Your objective: Scan the data below and pick out the lines containing the word "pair".

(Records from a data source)
################
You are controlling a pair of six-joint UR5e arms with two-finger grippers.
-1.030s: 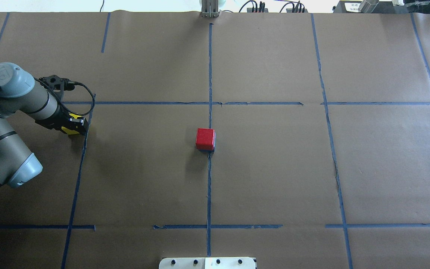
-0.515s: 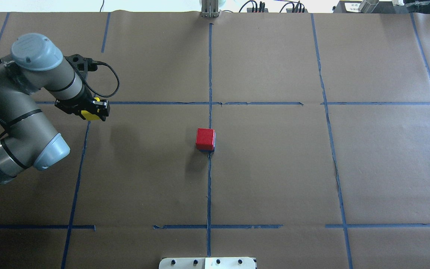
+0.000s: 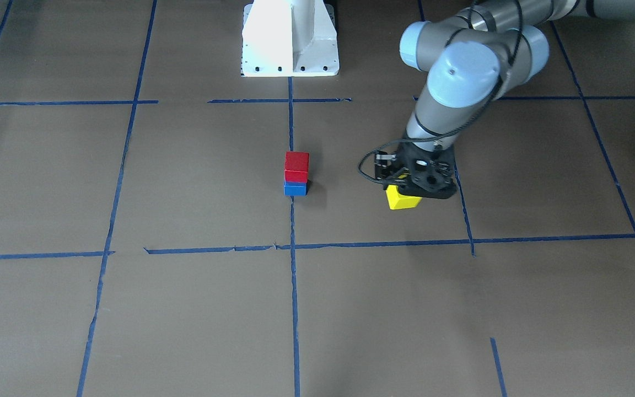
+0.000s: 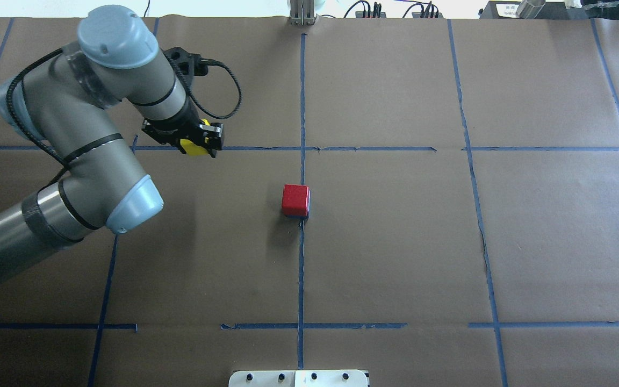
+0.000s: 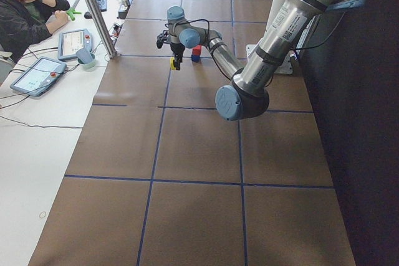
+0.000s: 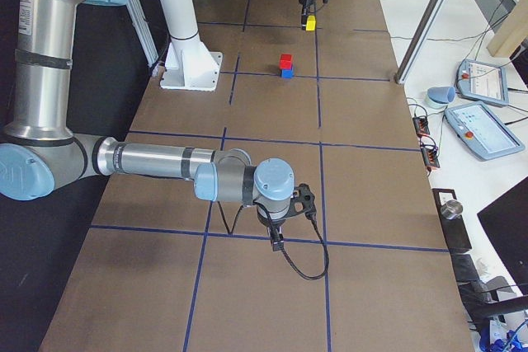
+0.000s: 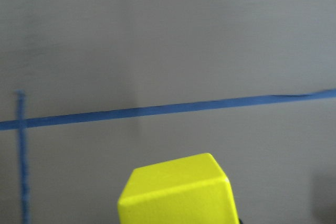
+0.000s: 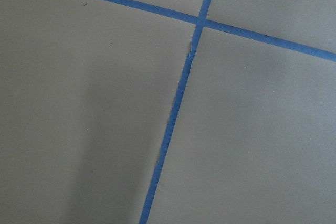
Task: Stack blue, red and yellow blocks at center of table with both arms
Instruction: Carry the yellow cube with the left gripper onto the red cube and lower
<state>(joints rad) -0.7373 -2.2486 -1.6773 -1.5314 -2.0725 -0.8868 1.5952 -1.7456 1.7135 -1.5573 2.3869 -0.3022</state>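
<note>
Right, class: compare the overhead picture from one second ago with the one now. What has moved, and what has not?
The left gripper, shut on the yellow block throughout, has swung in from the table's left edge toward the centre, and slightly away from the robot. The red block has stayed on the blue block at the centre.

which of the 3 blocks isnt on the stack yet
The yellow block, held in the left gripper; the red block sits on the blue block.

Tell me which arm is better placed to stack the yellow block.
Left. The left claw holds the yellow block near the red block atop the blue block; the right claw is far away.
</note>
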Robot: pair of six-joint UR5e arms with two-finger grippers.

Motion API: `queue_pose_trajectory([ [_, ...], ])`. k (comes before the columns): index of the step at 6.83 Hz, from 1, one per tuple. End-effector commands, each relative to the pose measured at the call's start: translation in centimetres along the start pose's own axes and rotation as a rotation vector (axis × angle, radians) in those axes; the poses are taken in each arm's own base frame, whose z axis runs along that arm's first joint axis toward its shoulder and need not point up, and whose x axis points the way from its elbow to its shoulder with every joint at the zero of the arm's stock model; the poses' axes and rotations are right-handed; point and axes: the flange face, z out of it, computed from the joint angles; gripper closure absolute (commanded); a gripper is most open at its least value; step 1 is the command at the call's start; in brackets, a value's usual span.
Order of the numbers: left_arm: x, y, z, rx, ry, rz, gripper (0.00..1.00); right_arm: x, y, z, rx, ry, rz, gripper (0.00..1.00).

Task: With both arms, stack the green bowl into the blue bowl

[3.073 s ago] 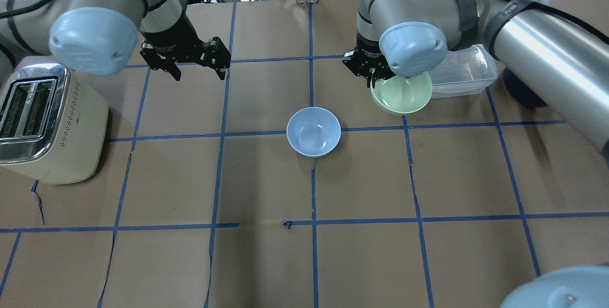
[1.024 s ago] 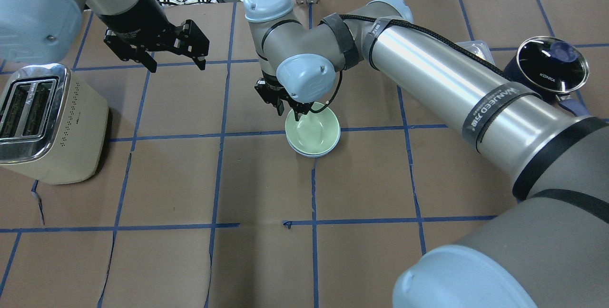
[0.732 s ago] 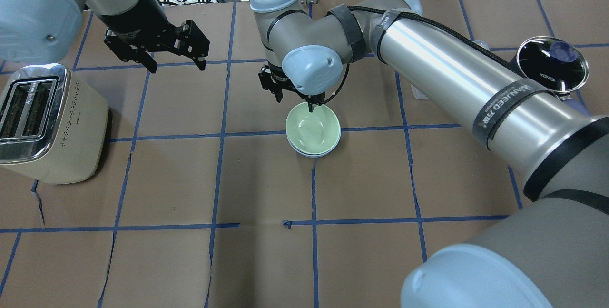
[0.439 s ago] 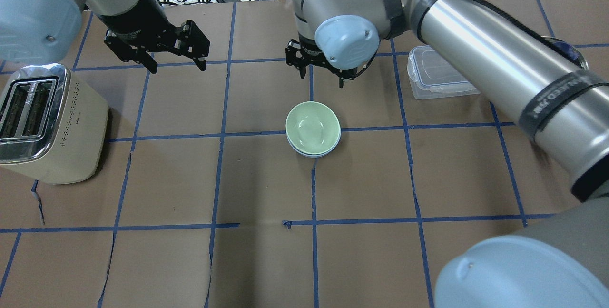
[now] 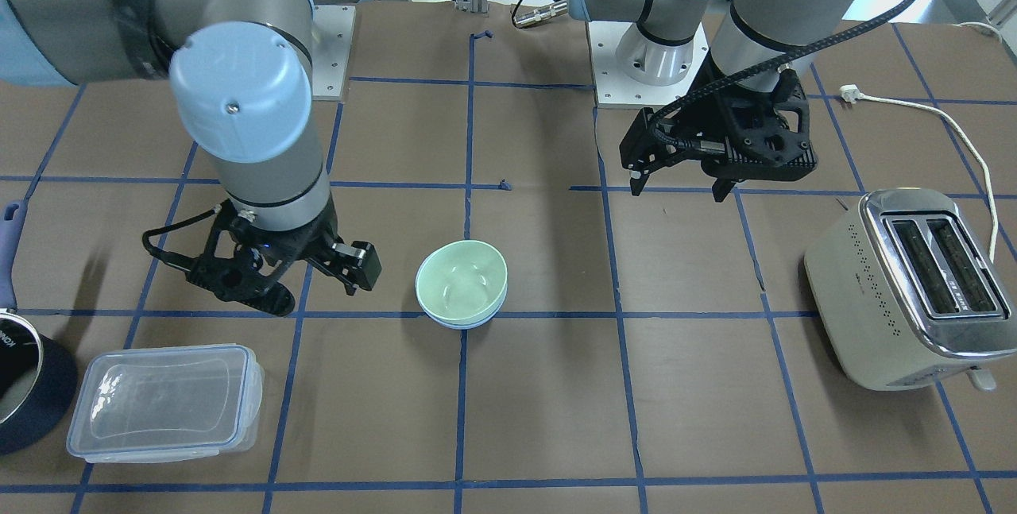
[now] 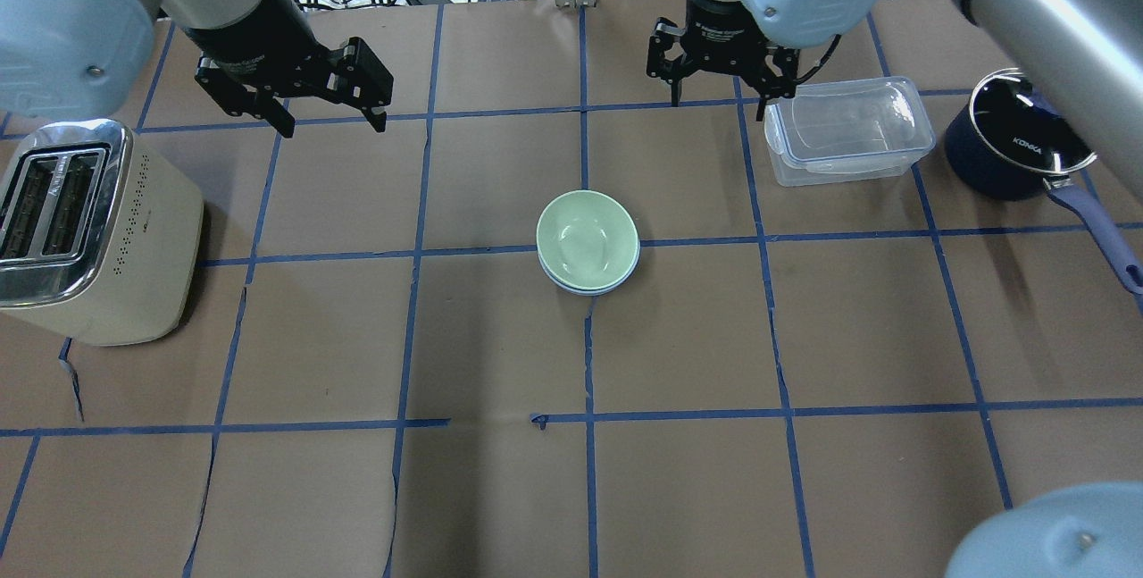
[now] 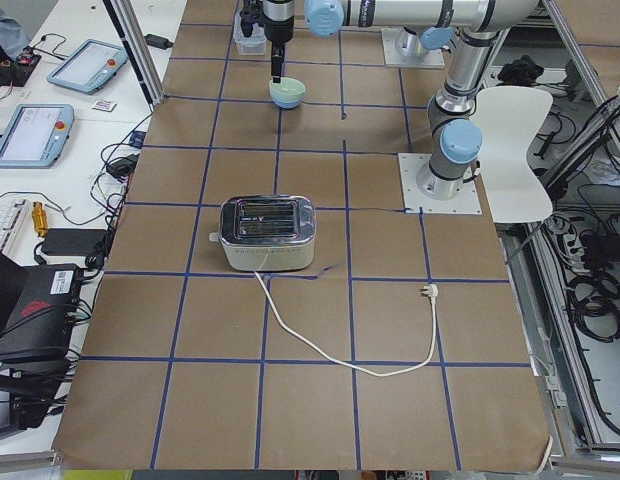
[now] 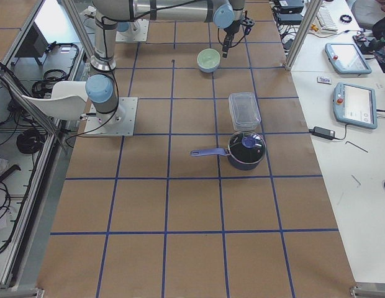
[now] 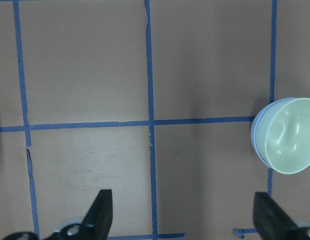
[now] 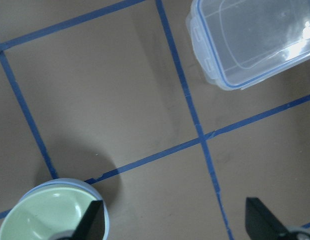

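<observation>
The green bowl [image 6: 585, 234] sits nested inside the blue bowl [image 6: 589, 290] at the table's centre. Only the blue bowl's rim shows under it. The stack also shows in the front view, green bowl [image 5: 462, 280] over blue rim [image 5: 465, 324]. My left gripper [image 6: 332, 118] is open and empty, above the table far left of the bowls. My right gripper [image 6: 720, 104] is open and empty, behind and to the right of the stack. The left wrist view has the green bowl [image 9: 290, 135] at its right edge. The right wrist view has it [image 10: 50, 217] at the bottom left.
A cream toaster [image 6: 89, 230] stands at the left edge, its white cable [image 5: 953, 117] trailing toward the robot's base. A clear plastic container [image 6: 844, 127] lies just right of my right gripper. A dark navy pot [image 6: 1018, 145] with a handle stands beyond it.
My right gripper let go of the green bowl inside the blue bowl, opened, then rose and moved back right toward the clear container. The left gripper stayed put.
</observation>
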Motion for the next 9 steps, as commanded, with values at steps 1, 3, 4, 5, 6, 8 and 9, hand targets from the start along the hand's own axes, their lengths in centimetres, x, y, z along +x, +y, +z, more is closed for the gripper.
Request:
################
Task result:
You are controlling a pair of six-joint UR5e arms with two-finger grippers.
Robot: pair of six-joint UR5e arms with two-finger grippers.

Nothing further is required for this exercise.